Well, it was definitely the idea of our, the founder and mastermind, Samuel H. Day, Jr., our friend Sam, who just died two years ago, to, you know, bring to light the fact that nuclear weapons systems were right in people's backyards all over the great plains states. And at the time it was something that was practically unknown around the country and even people living in the missile fields themselves were found by us to not even know that missiles were right in their area unless they had been long-term residents who watched the mechanics of these giant holes being dug and the systems installed. If they came after that period of time it was quite easy to not even realize that they were there because what's above ground at these places is rather innocuous it looks, some of them look like transformer systems for utilities or just a bunch of pole barn buildings that could be used for anything and easily mistaken for farm sheds or equipment sheds. So the idea was to highlight not just the movement of nuclear weapons to these facilities, but the fact that these launch pads were dotted all over the great plains and that people could go right up to them and see for themselves what nuclear weapon systems were all about.
Could you describe a notable protest action at a missile silo site?

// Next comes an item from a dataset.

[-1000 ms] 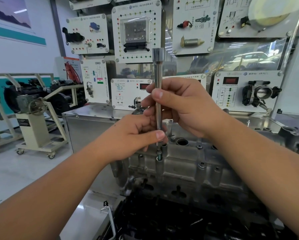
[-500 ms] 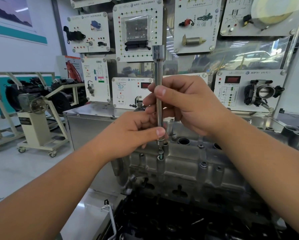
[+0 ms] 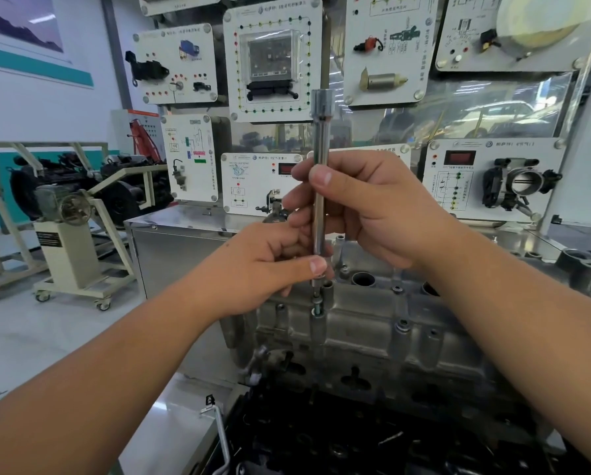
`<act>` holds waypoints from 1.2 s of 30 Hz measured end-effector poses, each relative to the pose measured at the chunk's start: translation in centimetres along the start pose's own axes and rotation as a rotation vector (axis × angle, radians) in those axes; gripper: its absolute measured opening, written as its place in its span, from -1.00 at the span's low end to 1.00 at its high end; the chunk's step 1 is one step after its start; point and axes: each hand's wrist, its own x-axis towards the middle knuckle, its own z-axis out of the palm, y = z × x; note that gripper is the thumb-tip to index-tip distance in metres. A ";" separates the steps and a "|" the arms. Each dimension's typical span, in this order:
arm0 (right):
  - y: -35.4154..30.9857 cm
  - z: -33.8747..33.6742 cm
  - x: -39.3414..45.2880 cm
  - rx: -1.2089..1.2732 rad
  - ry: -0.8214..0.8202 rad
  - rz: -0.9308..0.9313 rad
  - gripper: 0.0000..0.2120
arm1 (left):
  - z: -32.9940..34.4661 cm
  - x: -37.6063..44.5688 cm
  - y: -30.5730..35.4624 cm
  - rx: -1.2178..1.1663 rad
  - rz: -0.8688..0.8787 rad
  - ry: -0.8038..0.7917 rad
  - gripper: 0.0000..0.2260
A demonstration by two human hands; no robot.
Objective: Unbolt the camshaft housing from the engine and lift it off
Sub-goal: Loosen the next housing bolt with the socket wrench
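Spinning out a housing bolt by hand: right hand and left hand both pinching the extension bar. Best kept dead vertical, light pressure.

An automotive training workshop: white teaching panels carrying mounted car parts and wiring diagrams fill the wall at twelve o'clock, a throttle body on one at two o'clock. Engines on wheeled stands sit at nine o'clock, and a bare metal engine lies close in front.
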 end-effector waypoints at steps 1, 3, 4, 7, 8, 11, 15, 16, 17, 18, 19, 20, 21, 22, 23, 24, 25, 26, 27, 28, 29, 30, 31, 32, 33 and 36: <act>0.0 0.0 0.0 0.010 -0.006 0.007 -0.82 | 0.0 0.0 0.0 0.011 0.004 -0.005 -0.88; 0.0 0.2 -0.1 0.027 0.003 0.002 -0.81 | 0.0 0.1 0.1 0.049 0.021 -0.002 -0.91; 0.1 0.3 -0.1 0.031 0.018 -0.008 -0.82 | 0.1 0.2 0.0 0.068 0.026 0.002 -0.92; 0.1 0.5 -0.1 0.019 0.058 -0.052 -0.82 | 0.1 0.3 -0.3 0.097 0.009 0.033 -0.93; 0.1 0.5 -0.1 0.011 0.067 -0.062 -0.82 | 0.1 0.3 -0.3 0.105 0.007 0.045 -0.93; 0.1 0.4 -0.1 0.001 0.050 -0.058 -0.86 | 0.1 0.1 0.0 0.052 0.013 0.032 -0.91; -0.1 0.3 0.0 0.027 -0.019 -0.012 -0.81 | -0.1 0.0 0.3 0.048 -0.006 0.011 -0.82; -0.1 0.2 0.0 0.028 -0.021 -0.013 -0.80 | -0.1 0.0 0.1 0.083 -0.001 0.023 -0.77; -0.1 0.2 -0.1 0.029 -0.020 -0.020 -0.79 | -0.1 0.1 0.1 0.106 0.001 0.032 -0.72; 0.0 0.2 -0.1 0.031 -0.016 -0.029 -0.78 | 0.0 0.2 0.0 0.108 0.004 0.035 -0.70; 0.0 0.3 -0.1 0.026 -0.011 -0.040 -0.76 | 0.1 0.2 0.1 0.106 0.005 0.039 -0.71; 0.1 0.3 -0.1 0.013 -0.003 -0.051 -0.76 | 0.1 0.2 0.1 0.112 0.012 0.036 -0.72; 0.2 0.3 -0.1 -0.005 0.007 -0.063 -0.77 | 0.1 0.2 0.0 0.108 0.012 0.034 -0.76; 0.2 0.4 -0.1 -0.023 0.020 -0.076 -0.81 | 0.1 0.2 -0.1 0.097 0.015 0.032 -0.85; 0.3 0.4 -0.1 -0.037 0.032 -0.087 -0.85 | 0.1 0.1 -0.1 0.091 0.013 0.031 -0.92; 0.4 0.4 -0.1 -0.042 0.037 -0.091 -0.88 | 0.2 0.1 -0.1 0.095 0.011 0.035 -0.93; 0.4 0.3 0.0 -0.038 0.033 -0.085 -0.89 | 0.1 0.1 -0.1 0.084 0.000 0.038 -0.90; 0.4 0.3 0.0 -0.028 0.020 -0.072 -0.89 | 0.1 0.1 0.0 0.054 -0.006 0.030 -0.90; 0.4 0.2 0.0 -0.016 0.003 -0.057 -0.88 | 0.1 0.0 0.1 0.023 -0.006 0.016 -0.89; 0.3 0.2 0.0 -0.004 -0.014 -0.044 -0.87 | 0.0 0.0 0.1 0.008 0.004 0.008 -0.88; 0.3 0.1 0.0 0.006 -0.025 -0.034 -0.86 | -0.1 0.0 0.1 0.010 0.009 0.012 -0.88; 0.3 0.1 0.0 0.012 -0.030 -0.028 -0.85 | -0.1 0.1 0.0 0.031 0.012 0.025 -0.86; 0.3 0.1 0.0 0.014 -0.028 -0.029 -0.84 | -0.1 0.2 -0.1 0.055 0.006 0.041 -0.81; 0.3 0.1 -0.1 0.010 -0.023 -0.036 -0.83 | 0.0 0.2 -0.2 0.084 0.004 0.046 -0.75; 0.4 0.2 -0.1 0.001 -0.013 -0.047 -0.83 | 0.0 0.3 -0.2 0.089 0.002 0.042 -0.73; 0.6 0.4 0.0 -0.026 0.039 -0.084 -0.83 | 0.2 0.3 -0.3 0.060 0.047 0.007 -0.89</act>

Yeah, there have been several very dramatic actions at missile silos, indeed the first one ever was probably the most dramatic and it sort of threw the doors open to everything that came afterward. The Silo Pruning Hooks in November, Armistice Day in November of 1984, involved four people who took a compressor driven jackhammer to a silo in Missouri and did damage to the gigantic concrete lid that covers up the top of the silo. They were Helen Woodson, Carl and Paul Kabat both brothers and both Catholic priests and Larry Cloud Morgan. The four of them were tried in Kansas City, Missouri on charges of destruction of federal property, sabotage and a lower charge of trespass, I believe. And because of the circumstances of their actions the judge they happened to draw the political atmosphere at the time they ended up getting the harshest sentences ever meted out to civil disobedience in the history of the United States. The were initially given an eighteen year sentence by a Judge D. Brook Bartlett. Those sentences were later reduced on appeal to twelve, ten, and eight years. And because of the notoriety of their action they brought a lot of attention to the missile silos and to the question of the legality of the weapons.